Instructions to follow =
Each line in the records below, from the one that contains "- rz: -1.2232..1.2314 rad" to the one that contains "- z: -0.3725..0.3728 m", should be reproduced exactly, the first and last included.

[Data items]

=== Begin Enclosure ===

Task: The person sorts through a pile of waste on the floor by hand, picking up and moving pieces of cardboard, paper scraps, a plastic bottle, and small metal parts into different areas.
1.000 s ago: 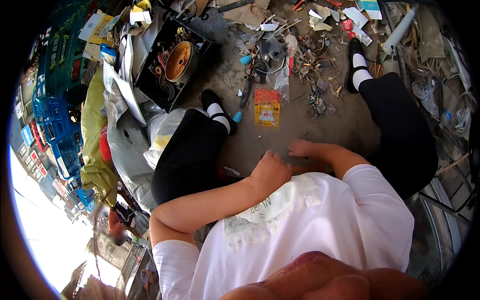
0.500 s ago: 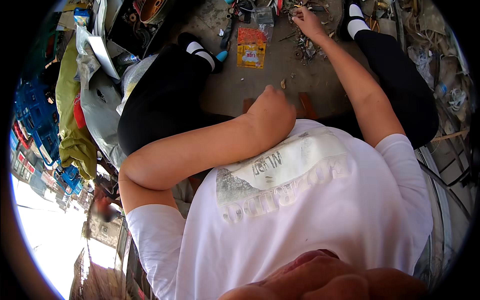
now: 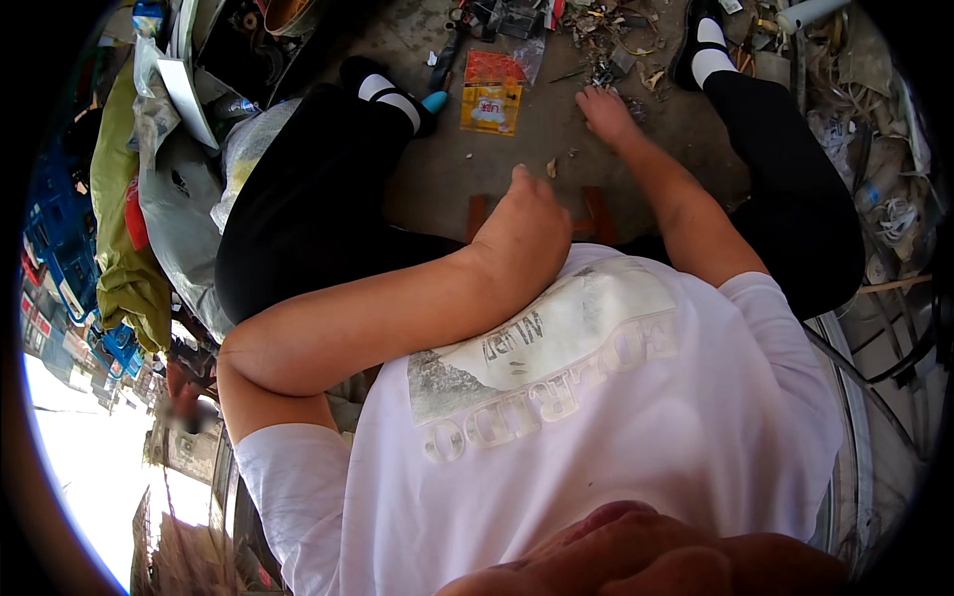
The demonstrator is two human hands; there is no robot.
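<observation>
My right hand (image 3: 604, 114) reaches down to the floor, fingers stretched out at the near edge of a pile of small scraps (image 3: 608, 70). No object shows in its fingers. My left hand (image 3: 532, 214) is curled closed in front of my shirt, between my knees; its palm side is turned away, so anything inside is hidden. Ahead of it on the ground lies a red and yellow plastic packet (image 3: 491, 99). A few small bits (image 3: 553, 167) rest on the floor between the packet and my hands.
Grey plastic bags (image 3: 179, 214) and an olive cloth (image 3: 124, 219) stand at my left, with blue crates (image 3: 62, 228) beyond. A dark tray (image 3: 248, 50) holds metal parts at the far left. On the right are bundled clear plastic (image 3: 884, 189) and black cables (image 3: 899, 368).
My right hand has drawn back toward me from the far part of the scrap pile to its near edge. The left hand stays curled in about the same place. The view has shifted slightly.
</observation>
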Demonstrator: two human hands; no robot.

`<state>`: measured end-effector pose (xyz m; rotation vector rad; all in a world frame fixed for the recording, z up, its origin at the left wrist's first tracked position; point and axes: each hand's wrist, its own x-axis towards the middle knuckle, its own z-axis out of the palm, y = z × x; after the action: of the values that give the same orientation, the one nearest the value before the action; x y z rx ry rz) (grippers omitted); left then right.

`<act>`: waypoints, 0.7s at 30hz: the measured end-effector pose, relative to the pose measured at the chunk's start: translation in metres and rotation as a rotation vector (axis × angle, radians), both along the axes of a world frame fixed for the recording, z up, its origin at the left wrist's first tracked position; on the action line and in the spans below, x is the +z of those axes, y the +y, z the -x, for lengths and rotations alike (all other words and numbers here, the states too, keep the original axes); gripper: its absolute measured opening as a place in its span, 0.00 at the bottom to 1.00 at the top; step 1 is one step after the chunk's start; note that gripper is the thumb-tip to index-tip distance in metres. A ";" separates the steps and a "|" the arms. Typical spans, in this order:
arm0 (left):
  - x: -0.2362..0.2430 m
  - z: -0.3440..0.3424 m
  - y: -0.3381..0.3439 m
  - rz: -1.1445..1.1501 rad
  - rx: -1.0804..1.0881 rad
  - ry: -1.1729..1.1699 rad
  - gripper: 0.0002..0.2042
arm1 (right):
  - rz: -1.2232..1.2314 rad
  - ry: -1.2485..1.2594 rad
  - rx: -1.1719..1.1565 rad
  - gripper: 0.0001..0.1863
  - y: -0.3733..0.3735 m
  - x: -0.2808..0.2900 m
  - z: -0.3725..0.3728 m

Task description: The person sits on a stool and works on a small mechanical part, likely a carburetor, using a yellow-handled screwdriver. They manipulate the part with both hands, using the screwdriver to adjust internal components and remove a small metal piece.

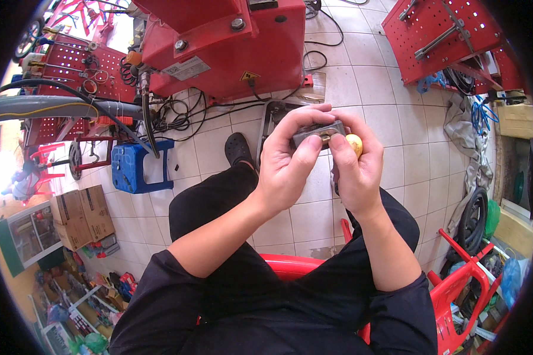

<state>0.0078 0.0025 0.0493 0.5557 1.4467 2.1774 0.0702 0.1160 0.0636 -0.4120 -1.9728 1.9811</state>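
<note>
My left hand [285, 165] is closed around a small grey blocky part [302, 136], its fingers curled over the far side. A small brass-coloured piece [326, 138] shows on that part, between the tips of both thumbs. My right hand [361, 174] is closed too, its thumb pressed beside the brass piece and its fingers against the block. A rounded yellow end of something, like a knob or handle [354, 145], sticks out between the right thumb and forefinger; the rest is hidden in the hand. Both hands meet above the floor, in front of my knees.
A red machine [237, 59] stands ahead, with black cables [180, 115] on the tiles. Partly behind my hands lies a dark tray [265, 121]. A blue stool [137, 168] and cardboard boxes [86, 216] are left; a red perforated panel [435, 35] and red chair [462, 296] are right.
</note>
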 end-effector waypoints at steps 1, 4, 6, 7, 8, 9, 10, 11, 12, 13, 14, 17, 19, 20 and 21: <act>0.000 -0.001 0.000 -0.007 0.010 0.002 0.12 | 0.030 0.001 0.004 0.16 -0.001 0.000 0.000; -0.001 -0.006 -0.002 -0.060 0.031 0.020 0.11 | 0.114 0.013 0.013 0.15 -0.004 0.002 -0.002; -0.004 -0.008 -0.002 -0.092 0.044 0.045 0.11 | 0.164 0.030 0.016 0.16 -0.007 0.002 -0.005; -0.006 -0.009 -0.003 -0.101 0.053 0.061 0.11 | 0.189 0.037 0.018 0.16 -0.009 0.002 -0.006; -0.007 -0.010 -0.003 -0.110 0.062 0.076 0.10 | 0.215 0.045 0.023 0.16 -0.010 0.001 -0.007; -0.007 -0.012 -0.002 -0.149 0.064 0.046 0.10 | 0.241 0.052 0.028 0.16 -0.011 0.001 -0.008; -0.007 -0.013 -0.002 -0.153 0.069 0.064 0.10 | 0.264 0.057 0.029 0.16 -0.012 0.002 -0.009; -0.008 -0.014 -0.002 -0.156 0.073 0.082 0.10 | 0.288 0.062 0.030 0.16 -0.014 0.004 -0.009; -0.008 -0.015 -0.002 -0.160 0.078 0.101 0.10 | 0.311 0.067 0.031 0.16 -0.016 0.006 -0.009; -0.009 -0.015 -0.002 -0.161 0.087 0.105 0.10 | 0.325 0.054 0.033 0.16 -0.016 0.007 -0.010; -0.009 -0.016 -0.002 -0.162 0.095 0.109 0.09 | 0.339 0.041 0.035 0.16 -0.016 0.007 -0.011; -0.007 -0.020 -0.002 -0.149 0.124 0.111 0.09 | 0.375 0.005 0.040 0.16 -0.016 0.010 -0.013; -0.007 -0.021 -0.003 -0.147 0.142 0.117 0.10 | 0.376 0.007 0.030 0.16 -0.018 0.011 -0.014; -0.008 -0.022 -0.003 -0.152 0.149 0.124 0.10 | 0.367 0.020 0.018 0.16 -0.021 0.011 -0.014; -0.008 -0.023 -0.003 -0.158 0.157 0.131 0.10 | 0.357 0.033 0.007 0.16 -0.022 0.010 -0.014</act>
<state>0.0304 -0.0009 0.0414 0.6707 1.4352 2.4345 0.0845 0.0936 0.0737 -0.4501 -1.6000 2.3332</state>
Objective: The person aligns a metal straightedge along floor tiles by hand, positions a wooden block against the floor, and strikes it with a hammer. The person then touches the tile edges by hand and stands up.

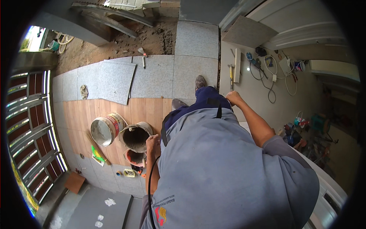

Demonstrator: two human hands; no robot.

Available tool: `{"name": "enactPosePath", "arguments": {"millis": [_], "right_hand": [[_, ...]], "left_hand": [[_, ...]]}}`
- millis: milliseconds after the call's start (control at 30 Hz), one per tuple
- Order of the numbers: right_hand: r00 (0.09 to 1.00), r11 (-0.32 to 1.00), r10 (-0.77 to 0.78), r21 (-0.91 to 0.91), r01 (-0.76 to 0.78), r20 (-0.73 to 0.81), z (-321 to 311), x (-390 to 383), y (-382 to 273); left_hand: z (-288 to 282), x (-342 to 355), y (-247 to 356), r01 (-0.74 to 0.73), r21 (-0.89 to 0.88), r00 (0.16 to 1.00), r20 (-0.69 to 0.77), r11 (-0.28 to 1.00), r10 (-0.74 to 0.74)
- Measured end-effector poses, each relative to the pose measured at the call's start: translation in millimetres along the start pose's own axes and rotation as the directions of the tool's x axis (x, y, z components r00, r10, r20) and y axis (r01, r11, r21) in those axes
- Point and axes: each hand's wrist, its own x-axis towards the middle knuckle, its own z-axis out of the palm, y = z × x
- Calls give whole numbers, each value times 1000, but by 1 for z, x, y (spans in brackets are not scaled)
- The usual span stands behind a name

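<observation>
My left hand [153,142] hangs at my left side with its fingers curled. It is nearest a grey bucket [122,135] with dark mortar inside; whether it touches the rim I cannot tell. Beside my right thigh is my right hand [234,98], fingers bent together against the dark blue trousers [204,97]. What either hand holds, if anything, is hidden. Left of the grey bucket stands a white pail [103,131], its label facing outward. A smaller reddish bucket [129,157] sits just below the grey one.
A loose grey tile [116,82] overlaps laid tiles above wood-look flooring [84,114]. At right lie a yellow-handled hammer [231,74], a pale bar [237,66], and a blue power tool [249,57] with cords. Bare soil [122,47] borders the tiles; a slatted gate [30,103] stands left.
</observation>
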Motion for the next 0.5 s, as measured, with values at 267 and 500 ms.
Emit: {"name": "enactPosePath", "arguments": {"millis": [267, 500], "right_hand": [[992, 982, -104, -152, 113, 65, 19, 15, 2], [992, 983, -118, -139, 122, 33, 20, 13, 1]], "left_hand": [[-9, -16, 21, -27, 102, 998, -56, 994, 33], [-17, -8, 20, -43, 86, 998, -44, 995, 46]]}}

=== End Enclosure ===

Solution below =
  - rz: -1.2232..1.2314 rad
  - ry: -1.2485..1.2594 rad
  - rx: -1.1719..1.1565 rad
  - gripper: 0.0001..0.1863
  - y: -0.3733..0.3735 m
  - x: -0.2808..0.2900 m
  - z: -0.3725..0.3728 m

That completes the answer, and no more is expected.